[EXERCISE DETAILS]: Your task is to copy each line of the listing that contains the word "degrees".

·····

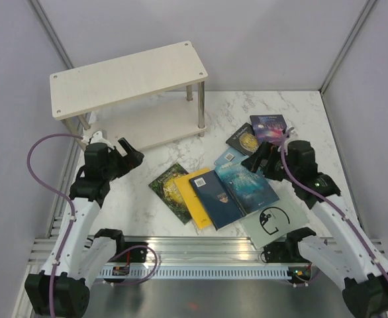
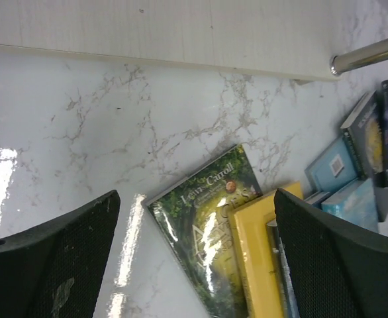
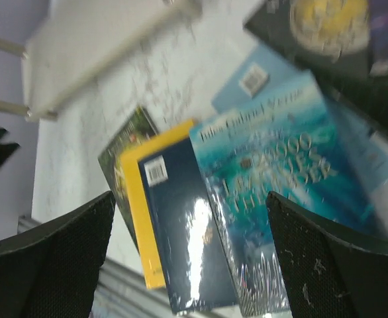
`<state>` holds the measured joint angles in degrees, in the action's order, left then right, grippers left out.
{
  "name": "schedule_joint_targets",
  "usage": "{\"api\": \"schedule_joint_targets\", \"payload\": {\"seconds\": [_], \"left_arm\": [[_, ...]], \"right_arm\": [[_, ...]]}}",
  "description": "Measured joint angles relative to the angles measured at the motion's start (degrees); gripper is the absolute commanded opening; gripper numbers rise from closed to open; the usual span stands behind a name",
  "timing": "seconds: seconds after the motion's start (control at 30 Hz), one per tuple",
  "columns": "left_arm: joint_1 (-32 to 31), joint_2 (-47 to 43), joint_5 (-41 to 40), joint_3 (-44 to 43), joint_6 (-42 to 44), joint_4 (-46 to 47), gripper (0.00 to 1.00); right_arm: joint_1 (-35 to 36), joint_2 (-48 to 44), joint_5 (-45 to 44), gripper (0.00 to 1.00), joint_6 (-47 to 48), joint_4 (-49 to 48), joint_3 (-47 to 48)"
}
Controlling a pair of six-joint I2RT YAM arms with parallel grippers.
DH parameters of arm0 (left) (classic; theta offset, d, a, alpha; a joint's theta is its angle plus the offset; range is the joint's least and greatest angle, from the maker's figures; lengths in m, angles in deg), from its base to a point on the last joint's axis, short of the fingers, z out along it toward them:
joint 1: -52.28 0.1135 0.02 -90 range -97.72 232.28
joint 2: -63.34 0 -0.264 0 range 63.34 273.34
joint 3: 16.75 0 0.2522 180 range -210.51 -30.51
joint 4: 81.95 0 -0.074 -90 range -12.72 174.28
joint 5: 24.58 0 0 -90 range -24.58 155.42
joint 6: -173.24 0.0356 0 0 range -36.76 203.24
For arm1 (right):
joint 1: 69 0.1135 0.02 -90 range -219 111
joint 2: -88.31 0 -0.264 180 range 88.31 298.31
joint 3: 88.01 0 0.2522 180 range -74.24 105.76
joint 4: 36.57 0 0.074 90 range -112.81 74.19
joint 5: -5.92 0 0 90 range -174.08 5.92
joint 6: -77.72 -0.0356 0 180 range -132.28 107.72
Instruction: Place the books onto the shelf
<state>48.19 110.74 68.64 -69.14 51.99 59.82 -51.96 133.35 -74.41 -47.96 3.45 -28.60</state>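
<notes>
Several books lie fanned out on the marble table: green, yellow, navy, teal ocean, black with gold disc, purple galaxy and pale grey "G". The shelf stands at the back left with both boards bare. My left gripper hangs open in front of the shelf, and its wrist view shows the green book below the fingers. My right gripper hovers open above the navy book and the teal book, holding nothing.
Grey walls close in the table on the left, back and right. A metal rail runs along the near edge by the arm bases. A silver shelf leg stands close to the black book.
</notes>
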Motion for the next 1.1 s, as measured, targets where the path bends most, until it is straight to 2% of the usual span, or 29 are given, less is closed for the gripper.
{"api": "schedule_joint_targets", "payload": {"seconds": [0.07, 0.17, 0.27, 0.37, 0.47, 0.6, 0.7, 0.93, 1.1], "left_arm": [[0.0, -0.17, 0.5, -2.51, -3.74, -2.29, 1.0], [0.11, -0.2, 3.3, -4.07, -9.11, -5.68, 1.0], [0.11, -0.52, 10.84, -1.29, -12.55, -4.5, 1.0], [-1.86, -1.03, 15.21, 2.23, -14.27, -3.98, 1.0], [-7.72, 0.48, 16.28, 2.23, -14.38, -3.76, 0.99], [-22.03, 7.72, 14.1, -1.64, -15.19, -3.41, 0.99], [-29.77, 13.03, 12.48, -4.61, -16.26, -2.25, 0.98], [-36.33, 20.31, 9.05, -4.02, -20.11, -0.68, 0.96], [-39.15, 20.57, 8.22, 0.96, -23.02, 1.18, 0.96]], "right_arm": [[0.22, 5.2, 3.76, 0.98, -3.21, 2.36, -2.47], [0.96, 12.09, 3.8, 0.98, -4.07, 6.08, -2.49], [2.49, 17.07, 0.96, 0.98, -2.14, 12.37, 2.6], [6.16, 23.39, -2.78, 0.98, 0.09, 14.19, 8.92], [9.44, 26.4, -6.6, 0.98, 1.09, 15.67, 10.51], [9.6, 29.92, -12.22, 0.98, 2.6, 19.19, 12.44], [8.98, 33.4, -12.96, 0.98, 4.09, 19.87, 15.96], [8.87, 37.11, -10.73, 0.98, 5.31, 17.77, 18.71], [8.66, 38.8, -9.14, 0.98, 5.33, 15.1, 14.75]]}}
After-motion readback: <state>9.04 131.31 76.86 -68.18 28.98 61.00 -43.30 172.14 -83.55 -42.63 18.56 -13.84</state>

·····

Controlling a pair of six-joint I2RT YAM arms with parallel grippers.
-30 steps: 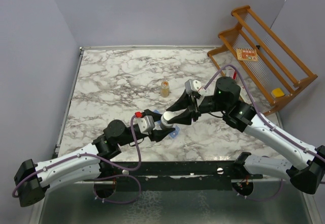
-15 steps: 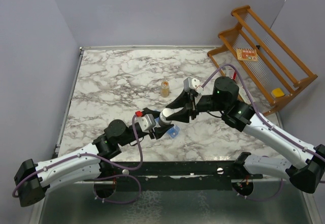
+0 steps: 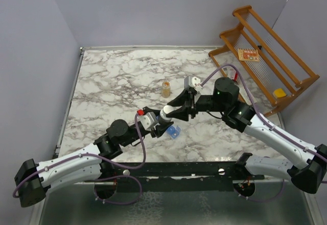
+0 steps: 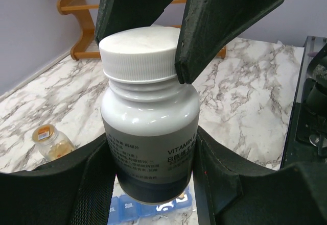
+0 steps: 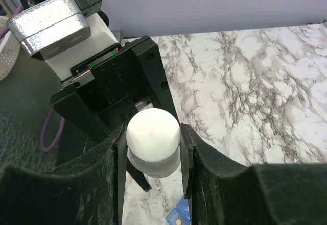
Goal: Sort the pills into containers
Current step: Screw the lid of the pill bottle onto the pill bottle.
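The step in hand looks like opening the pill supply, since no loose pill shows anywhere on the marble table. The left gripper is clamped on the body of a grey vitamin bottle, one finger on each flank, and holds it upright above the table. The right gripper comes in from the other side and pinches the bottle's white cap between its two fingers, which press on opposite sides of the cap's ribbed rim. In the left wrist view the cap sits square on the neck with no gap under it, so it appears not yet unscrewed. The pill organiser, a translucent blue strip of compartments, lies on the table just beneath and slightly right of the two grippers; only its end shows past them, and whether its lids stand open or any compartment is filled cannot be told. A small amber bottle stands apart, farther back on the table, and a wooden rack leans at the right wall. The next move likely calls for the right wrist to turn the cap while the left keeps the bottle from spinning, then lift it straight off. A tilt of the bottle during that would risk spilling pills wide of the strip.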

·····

[SOLUTION]:
`<state>` holds the measured joint angles in degrees, in the action's order, left then right, grippers left out.
  "description": "Measured joint angles relative to the angles measured at the motion's start (degrees); gripper is the absolute commanded opening; gripper numbers rise from closed to open; the usual span stands behind a name",

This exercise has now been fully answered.